**WHAT THE TASK ASKS**
Two lines below mark the span: the one containing "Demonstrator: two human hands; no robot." and the one containing "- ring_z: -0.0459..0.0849". Set down both, plus every line between, exactly as they stand, and nothing else.

[MATERIAL FOR THIS TASK Boundary: Start]

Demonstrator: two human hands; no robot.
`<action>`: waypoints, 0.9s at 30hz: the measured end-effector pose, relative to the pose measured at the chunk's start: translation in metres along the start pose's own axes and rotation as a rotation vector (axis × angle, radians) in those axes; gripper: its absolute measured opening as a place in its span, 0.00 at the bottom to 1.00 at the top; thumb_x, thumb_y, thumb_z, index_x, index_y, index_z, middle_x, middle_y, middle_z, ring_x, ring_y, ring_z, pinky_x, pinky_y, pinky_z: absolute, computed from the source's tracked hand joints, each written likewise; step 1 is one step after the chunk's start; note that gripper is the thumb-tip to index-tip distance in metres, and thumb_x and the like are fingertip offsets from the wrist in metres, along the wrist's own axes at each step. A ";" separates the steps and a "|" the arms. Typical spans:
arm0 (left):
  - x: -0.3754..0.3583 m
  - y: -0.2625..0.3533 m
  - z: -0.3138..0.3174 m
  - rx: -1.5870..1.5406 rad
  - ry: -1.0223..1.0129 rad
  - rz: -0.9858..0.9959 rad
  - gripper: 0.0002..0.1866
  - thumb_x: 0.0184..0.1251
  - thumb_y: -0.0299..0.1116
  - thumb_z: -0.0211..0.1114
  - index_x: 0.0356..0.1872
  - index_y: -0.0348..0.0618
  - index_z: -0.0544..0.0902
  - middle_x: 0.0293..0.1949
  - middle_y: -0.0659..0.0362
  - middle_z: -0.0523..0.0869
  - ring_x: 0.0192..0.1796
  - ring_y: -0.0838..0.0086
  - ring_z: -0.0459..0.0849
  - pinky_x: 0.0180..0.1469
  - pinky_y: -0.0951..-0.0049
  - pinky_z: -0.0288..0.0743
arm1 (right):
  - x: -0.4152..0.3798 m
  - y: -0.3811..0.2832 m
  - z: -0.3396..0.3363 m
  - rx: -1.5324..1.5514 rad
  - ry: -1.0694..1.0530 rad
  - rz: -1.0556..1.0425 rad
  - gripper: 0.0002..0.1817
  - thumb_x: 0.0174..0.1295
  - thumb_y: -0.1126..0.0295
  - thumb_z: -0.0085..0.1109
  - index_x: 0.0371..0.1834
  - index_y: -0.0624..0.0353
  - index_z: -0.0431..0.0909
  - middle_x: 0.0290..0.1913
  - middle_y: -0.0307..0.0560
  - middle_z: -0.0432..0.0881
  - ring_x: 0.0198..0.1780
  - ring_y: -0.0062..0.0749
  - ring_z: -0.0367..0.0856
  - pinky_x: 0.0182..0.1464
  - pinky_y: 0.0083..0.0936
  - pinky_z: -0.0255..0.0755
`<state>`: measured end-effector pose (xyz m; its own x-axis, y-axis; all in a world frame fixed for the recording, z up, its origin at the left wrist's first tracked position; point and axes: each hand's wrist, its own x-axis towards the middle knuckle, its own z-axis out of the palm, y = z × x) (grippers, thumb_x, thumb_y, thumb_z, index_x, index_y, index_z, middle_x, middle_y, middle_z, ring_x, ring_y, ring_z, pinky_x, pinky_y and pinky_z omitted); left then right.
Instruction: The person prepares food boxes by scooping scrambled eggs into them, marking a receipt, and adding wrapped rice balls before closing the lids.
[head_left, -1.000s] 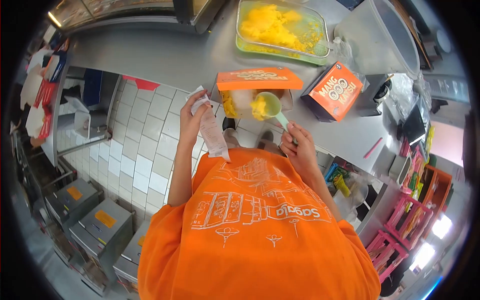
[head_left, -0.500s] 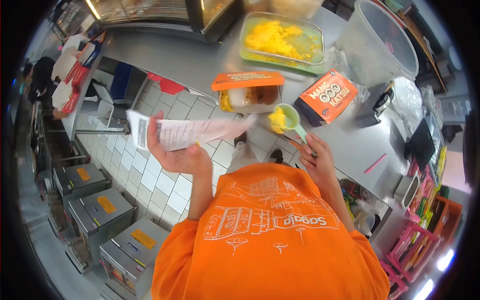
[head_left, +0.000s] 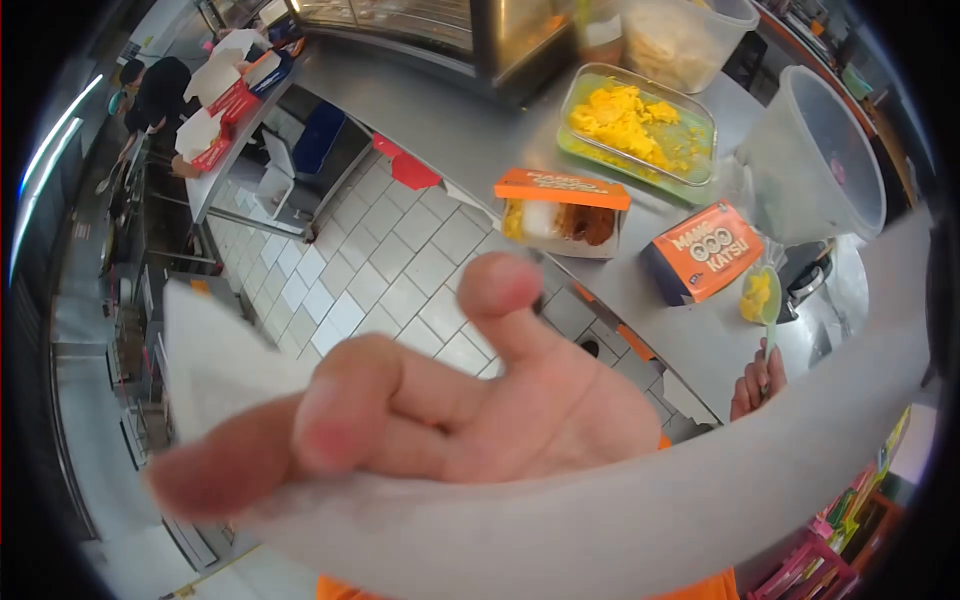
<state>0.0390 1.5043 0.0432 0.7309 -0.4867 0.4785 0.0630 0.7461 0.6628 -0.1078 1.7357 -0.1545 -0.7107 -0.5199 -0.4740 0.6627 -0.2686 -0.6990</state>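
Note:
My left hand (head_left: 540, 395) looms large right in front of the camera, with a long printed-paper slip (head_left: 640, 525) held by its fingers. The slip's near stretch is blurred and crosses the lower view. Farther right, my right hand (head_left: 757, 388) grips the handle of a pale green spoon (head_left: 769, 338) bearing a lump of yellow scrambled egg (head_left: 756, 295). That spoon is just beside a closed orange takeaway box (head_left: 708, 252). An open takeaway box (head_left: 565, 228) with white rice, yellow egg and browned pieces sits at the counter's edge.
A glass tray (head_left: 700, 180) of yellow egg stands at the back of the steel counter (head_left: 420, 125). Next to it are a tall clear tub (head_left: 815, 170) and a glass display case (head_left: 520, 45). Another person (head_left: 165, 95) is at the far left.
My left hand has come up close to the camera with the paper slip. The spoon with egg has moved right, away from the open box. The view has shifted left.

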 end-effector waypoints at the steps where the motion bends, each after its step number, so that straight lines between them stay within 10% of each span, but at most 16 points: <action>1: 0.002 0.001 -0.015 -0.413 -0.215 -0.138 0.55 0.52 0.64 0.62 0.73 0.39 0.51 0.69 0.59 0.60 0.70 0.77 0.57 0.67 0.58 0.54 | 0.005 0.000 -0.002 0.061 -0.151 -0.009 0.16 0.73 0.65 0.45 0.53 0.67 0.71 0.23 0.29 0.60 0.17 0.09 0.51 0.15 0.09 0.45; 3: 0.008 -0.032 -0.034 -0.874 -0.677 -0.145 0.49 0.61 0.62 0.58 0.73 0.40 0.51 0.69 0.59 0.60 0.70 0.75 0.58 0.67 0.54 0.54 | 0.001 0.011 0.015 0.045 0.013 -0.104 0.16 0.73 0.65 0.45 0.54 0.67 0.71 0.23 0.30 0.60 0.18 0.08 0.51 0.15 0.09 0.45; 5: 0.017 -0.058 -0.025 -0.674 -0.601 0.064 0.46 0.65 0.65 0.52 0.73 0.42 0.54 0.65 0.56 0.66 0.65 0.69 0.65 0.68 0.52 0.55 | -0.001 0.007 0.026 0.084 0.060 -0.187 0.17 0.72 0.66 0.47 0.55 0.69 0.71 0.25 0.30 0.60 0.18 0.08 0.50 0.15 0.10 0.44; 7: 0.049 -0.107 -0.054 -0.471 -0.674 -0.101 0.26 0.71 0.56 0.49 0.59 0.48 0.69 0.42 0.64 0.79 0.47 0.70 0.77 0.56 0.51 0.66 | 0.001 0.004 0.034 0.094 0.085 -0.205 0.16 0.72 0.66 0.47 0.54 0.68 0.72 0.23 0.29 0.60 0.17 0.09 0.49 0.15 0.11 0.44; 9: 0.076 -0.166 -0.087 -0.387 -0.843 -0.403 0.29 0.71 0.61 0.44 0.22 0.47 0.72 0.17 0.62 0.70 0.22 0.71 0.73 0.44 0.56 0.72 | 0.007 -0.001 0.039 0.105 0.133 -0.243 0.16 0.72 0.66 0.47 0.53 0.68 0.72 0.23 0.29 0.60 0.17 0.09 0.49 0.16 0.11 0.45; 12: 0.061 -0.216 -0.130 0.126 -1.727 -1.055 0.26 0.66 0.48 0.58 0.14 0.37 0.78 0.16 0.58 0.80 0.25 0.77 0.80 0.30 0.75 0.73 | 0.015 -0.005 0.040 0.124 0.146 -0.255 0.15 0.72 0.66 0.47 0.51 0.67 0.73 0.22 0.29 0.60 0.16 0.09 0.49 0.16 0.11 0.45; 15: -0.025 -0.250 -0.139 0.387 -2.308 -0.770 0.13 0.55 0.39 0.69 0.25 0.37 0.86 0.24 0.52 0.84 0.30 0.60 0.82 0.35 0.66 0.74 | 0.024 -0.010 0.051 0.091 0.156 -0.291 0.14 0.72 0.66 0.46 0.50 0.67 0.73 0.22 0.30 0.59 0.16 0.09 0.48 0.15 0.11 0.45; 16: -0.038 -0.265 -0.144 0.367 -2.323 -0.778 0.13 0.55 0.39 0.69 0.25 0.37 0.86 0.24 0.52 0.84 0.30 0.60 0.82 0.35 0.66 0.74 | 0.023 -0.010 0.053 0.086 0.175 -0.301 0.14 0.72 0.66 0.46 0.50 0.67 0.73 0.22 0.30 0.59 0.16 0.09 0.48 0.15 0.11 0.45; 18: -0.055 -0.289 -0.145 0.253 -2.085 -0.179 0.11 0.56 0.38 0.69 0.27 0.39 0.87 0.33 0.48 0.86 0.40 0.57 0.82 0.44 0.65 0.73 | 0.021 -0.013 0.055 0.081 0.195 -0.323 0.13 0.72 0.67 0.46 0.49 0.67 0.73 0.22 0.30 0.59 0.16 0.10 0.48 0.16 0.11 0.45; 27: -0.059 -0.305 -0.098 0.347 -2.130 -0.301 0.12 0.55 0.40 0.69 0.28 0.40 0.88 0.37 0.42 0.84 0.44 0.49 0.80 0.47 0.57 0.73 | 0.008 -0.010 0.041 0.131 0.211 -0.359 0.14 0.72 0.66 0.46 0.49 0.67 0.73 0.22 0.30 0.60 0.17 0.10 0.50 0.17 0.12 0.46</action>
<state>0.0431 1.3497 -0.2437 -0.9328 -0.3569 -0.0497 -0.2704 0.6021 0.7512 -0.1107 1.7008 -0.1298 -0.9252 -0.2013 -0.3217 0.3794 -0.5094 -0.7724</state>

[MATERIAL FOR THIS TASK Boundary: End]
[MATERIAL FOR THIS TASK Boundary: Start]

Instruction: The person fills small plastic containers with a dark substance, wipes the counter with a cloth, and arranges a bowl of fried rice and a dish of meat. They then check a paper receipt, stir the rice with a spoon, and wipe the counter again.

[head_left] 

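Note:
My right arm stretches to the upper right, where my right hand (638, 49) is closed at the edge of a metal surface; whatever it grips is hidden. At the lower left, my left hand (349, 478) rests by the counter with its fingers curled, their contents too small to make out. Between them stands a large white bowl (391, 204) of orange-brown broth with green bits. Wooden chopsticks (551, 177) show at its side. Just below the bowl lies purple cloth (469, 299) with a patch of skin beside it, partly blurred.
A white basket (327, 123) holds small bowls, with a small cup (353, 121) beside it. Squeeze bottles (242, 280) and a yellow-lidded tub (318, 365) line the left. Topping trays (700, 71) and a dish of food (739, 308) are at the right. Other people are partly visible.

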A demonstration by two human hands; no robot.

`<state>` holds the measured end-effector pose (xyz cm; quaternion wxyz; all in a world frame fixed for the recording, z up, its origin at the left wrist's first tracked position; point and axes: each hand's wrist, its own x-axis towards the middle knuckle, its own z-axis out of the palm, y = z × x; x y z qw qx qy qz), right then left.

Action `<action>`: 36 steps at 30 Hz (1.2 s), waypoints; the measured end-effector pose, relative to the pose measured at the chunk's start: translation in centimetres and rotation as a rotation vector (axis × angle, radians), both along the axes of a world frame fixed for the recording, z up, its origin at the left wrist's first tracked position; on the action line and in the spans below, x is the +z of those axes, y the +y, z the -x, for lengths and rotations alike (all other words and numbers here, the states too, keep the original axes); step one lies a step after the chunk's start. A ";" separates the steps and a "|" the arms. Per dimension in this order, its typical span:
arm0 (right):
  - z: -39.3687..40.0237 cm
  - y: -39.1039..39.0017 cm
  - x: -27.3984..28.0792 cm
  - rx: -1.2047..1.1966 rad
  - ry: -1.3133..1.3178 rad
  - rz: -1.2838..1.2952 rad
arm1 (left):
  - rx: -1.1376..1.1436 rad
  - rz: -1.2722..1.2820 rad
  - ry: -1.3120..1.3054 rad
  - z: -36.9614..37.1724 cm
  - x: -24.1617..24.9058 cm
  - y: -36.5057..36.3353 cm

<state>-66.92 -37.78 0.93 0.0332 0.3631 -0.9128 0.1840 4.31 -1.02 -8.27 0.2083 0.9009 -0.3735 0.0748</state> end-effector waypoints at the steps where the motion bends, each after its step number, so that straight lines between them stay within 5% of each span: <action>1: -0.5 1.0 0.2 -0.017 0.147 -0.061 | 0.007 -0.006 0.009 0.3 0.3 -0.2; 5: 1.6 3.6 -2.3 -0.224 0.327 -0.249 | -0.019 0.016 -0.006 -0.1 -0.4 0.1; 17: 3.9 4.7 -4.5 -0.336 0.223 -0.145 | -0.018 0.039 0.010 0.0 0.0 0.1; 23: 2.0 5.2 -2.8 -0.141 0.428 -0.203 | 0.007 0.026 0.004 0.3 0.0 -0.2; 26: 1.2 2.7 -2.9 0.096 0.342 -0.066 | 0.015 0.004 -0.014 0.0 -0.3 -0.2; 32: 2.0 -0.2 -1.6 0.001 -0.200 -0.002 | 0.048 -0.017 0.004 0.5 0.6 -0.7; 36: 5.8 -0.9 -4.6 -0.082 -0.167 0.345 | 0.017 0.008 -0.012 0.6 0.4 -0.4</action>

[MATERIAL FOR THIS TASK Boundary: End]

**RESULT OF THIS TASK**
Demonstrator: two human hands; no robot.
`<action>`: waypoints, 0.9s at 30hz: the measured end-effector pose, relative to the pose measured at the chunk's start: translation in metres along the start pose's own axes and rotation as a rotation vector (axis × angle, radians) in those axes; gripper: its absolute measured opening as a place in its span, 0.00 at the bottom to 1.00 at the top; thumb_x, thumb_y, thumb_z, index_x, index_y, index_z, middle_x, middle_y, middle_z, ring_x, ring_y, ring_z, pinky_x, pinky_y, pinky_z: absolute, computed from the source's tracked hand joints, each written likewise; step 1 is one step after the chunk's start; note that gripper is the thumb-tip to index-tip distance in metres, and thumb_x and the like are fingertip offsets from the wrist in metres, along the wrist's own axes at each step. A ";" separates the steps and a "|" the arms. Typical spans:
arm0 (left):
  - x: -0.3754..0.3583 m
  - y: -0.2625..0.3533 m
  - z: -0.3138..0.3174 m
  - rx: -1.5870..1.5406 rad
  - ry: -1.0223..1.0129 rad
  - rz: -0.9858..0.9959 rad
  - gripper: 0.0002..0.1866
  - thumb_x: 0.0184..0.1251
  - thumb_y: -0.0299..0.1116
  - thumb_z: -0.0211..0.1114
  - index_x: 0.0356..0.1872
  - index_y: -0.0348..0.0618
  - index_z: -0.0544..0.0902
  - middle_x: 0.0293..0.1949
  - middle_y: -0.0659..0.0362
  - middle_z: -0.0523..0.0869
  - ring_x: 0.0192..0.1796
  - ring_y: -0.0838..0.0086
  - ring_z: -0.0459..0.0849

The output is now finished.